Los Angeles, California (PRWEB) August 15, 2014
“Sherly, I got the part!” my client, Mary (not her real name), exclaimed on the phone, as she excitedly explained that she got the part in the pilot for which she was auditioning. I could almost see the tears of joy in her eyes. Quite different from the tears of frustration she shed only a few weeks earlier while lamenting her “dying career” and how she was a “failure” and hated her life.
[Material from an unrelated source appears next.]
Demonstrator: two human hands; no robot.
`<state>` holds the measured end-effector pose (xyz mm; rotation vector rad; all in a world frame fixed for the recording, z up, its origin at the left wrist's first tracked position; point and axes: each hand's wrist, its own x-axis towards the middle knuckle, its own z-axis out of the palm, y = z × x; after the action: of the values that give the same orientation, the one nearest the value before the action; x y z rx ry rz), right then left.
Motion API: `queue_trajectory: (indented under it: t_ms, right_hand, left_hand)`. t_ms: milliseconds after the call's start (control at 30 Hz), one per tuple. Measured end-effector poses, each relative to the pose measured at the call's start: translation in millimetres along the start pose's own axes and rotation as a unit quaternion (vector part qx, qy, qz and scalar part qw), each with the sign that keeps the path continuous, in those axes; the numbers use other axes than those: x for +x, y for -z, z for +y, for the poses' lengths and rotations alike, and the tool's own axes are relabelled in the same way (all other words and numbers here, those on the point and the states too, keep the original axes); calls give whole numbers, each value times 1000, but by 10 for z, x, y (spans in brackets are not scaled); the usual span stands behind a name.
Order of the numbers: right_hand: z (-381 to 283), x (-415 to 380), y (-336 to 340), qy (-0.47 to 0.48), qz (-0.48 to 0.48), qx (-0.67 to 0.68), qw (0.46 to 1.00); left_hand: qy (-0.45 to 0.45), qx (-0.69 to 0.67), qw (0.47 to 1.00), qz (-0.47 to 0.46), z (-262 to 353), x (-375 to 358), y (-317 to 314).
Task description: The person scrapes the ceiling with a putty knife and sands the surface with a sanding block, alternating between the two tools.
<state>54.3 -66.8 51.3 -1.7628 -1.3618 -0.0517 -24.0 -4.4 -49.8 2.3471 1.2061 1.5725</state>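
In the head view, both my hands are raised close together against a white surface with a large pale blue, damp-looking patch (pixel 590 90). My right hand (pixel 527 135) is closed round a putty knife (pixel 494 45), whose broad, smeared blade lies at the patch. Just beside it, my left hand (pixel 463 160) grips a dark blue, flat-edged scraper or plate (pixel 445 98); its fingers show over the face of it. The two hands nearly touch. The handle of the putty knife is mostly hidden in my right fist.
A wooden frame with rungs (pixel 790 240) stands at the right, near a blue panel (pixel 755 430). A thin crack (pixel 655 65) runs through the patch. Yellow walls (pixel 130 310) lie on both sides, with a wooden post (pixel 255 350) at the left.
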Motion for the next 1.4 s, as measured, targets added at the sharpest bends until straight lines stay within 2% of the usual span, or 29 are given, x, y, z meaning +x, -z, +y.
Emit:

We had a few Hypnotherapy sessions that helped her uncover the roots of her insecurities and fears and replaced them with confidence, strength and trust. She faced two primary issues. One was that she didn’t believe that she deserved success. The other was an insecurity that was initiated during her childhood. She felt that identifying these causes and replacing them with positive and empowering traits significantly helped her booked the show.
This turbulent emotional journey is quite common amongst actors, singers, writers and artists in general. I know it well through friends, clients and my own personal experience.
Artists (including entertainers, painters and writers), perhaps more than any other occupation, consistently place their creative hearts on their sleeves. They particularly thrive on the highs when they get the job and everything feels like it makes sense in that victorious moment. But when they don’t get that job that they really wanted or thought they would get, it can be utterly devastating. Some rejections may be accepted as part of the job. Actors know that they won’t get every role for which they audition. However, sometimes not getting a job can trigger some dark, deep-rooted beliefs of not being worthy or good enough. These beliefs are not exclusive to artists alone. Most people have this on some level.
Left to their own devices, these beliefs can haunt you throughout your life. They are there through various relationships and countless jobs.